There is an inherent dishonesty and lack of elaboration, also, in regard to the repeated warnings of a possible resumption of loyalist paramilitary violence. The minority population is all too aware that what this means is a resumption of the purely sectarian assassination of Catholics, and it is hardly surprising in the circumstances that the ghettos are reluctant to totally repudiate the armed republican elements.

The way to resolve the undoubted ambivalence on violence is not to criminalise by association whole swathes of the nationalist community, from west Belfast to rural villages.

Just as there are demands that Sinn Fein should demonstrate its commitment to democracy and nonviolence, the political administration whose policies spawned and nurtured the militant republican rump must also acknowledge that its methods were crude, sometimes inhuman and too often elastic in their adherence to strict legality.
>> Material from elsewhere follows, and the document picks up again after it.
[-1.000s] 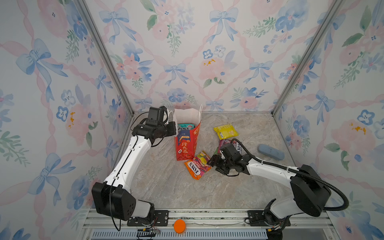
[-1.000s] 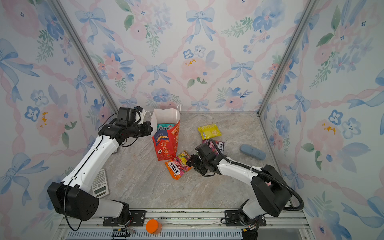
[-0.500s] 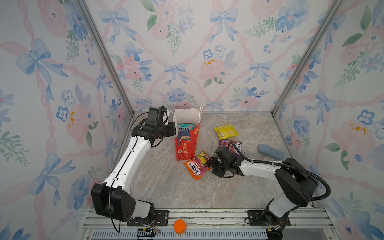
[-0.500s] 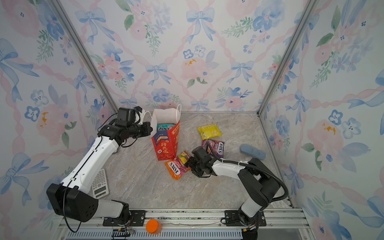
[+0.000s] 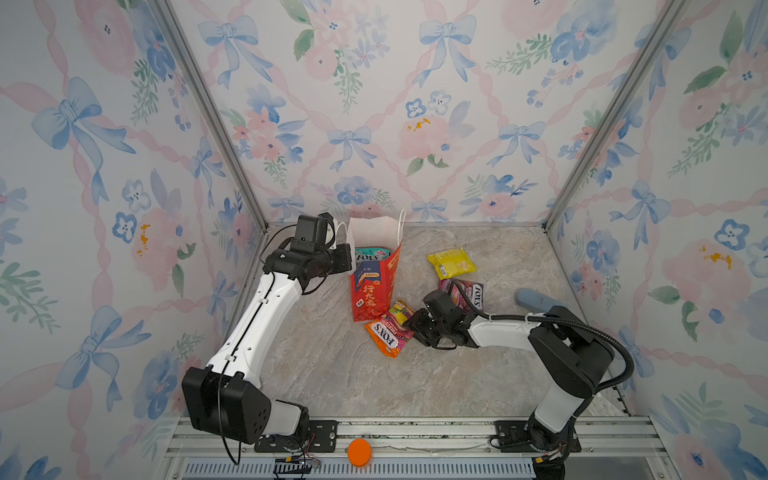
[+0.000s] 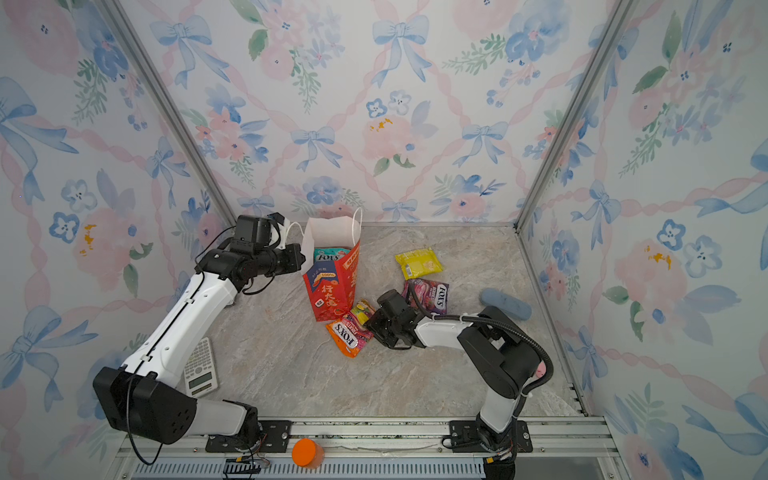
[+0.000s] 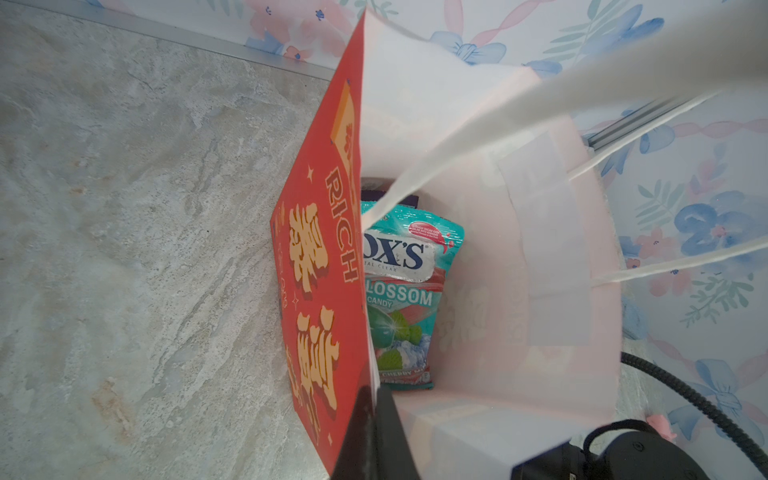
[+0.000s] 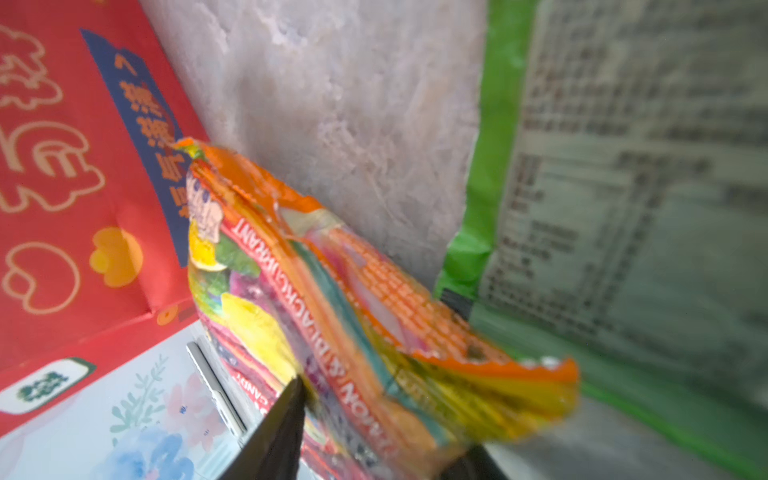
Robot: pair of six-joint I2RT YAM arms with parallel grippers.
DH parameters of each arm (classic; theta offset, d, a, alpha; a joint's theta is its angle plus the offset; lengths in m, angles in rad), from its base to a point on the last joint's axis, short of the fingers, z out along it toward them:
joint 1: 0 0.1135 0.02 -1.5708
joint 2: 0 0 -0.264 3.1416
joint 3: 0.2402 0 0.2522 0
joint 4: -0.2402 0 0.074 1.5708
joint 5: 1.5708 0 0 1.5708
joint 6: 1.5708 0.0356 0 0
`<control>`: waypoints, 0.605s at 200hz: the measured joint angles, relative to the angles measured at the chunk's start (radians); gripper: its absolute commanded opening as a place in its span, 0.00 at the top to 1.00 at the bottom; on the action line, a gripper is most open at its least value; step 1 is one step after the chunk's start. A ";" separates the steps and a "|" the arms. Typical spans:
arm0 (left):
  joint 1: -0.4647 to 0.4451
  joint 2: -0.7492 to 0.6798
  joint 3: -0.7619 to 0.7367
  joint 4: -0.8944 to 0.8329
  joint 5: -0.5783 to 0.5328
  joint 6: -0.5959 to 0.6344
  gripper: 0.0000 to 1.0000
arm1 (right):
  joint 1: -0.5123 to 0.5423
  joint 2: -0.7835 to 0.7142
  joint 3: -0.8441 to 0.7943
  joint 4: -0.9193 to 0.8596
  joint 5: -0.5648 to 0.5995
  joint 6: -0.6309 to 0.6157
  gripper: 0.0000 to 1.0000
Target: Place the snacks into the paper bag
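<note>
**Orange pkt at the bag's foot, R claw on its end**

The paper bag (image 5: 372, 291) stands upright w/ its mouth open. L gripper (image 7: 376, 411) is clamped tight on the bag's rim, the wall's edge nipped btwn its fingers, which props the mouth open. Inside the bag a teal pkt (image 7: 399, 291) leans against the red wall. Something dark sits behind it, too hidden to name.

Orange pkt (image 5: 388, 332) lies on the table (image 5: 332, 374) right at the bag's foot, on the side toward the arm bases. R gripper (image 5: 412, 325) is at the pkt end furthest from the bag. In the right wrist view the jaws stand partly apart w/ the crumpled pkt end btwn them. Firm pinch or only straddling: can't tell. A green-edged pkt (image 8: 623, 208), back side up, lies just beside it. Yellow pkt (image 5: 451, 262) and purple pkt (image 5: 467, 291) lie well apart from the bag, on the R arm's side.

Handling, as I judge it: the pkts are light and soft, and the glossy, crinkly film is prob. slippery. Loose sweets inside would shift, so a grip on the fat belly could squirt out. Better hold is the flat sealed end seam, taken deep in the jaws, so the pkt hangs long-ways and goes into the bag narrow end first. The bag is thin paper and should tip easily, so the L hold on the rim matters. Don't clip the bag's near wall going in.
</note>
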 measured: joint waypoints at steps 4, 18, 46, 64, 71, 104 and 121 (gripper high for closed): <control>0.000 0.000 0.000 0.000 0.000 0.000 1.00 | 0.000 0.003 0.000 0.001 0.000 -0.004 0.74; 0.000 0.000 0.000 0.000 0.000 0.000 1.00 | 0.000 0.008 0.001 0.012 0.000 0.000 0.85; 0.001 0.000 0.000 0.000 0.000 0.000 1.00 | 0.001 0.006 0.011 0.006 0.011 -0.037 0.99; 0.001 0.000 0.000 0.000 0.000 0.000 1.00 | 0.006 -0.007 0.027 -0.038 0.037 -0.079 1.00; 0.001 0.000 0.000 0.000 0.000 0.000 1.00 | 0.006 -0.019 0.033 -0.061 0.051 -0.099 1.00; 0.001 0.000 0.000 0.000 0.000 0.000 1.00 | 0.006 -0.100 0.050 -0.177 0.111 -0.193 1.00; 0.001 0.000 0.000 0.000 0.000 0.000 1.00 | 0.006 -0.150 0.057 -0.228 0.136 -0.237 1.00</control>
There is still no Bill of Rights in the North, in spite of periodic hints, half-promises and conditional overtures. There has been no political effort whatsoever to get to grips with the issue of disputed parades.

The vital issue of reform of the RUC has been fudged and pushed to the back-burner. A whole series of serious and authoritative human rights reports by the British government's own statutory advisory agency, SACHR, have been shelved.

This background of political neglect and negligence on basic issues of justice and equality is hardly a sensible basis for the marginalisation of republicanism.

The isolation of ruthlessly violent elements is indeed a desirable aim. It could be argued that the way to achieve it most effectively would be to draw the public face of republicanism more closely into the arena of political debate rather than drive it back into the confines of ghetto politics.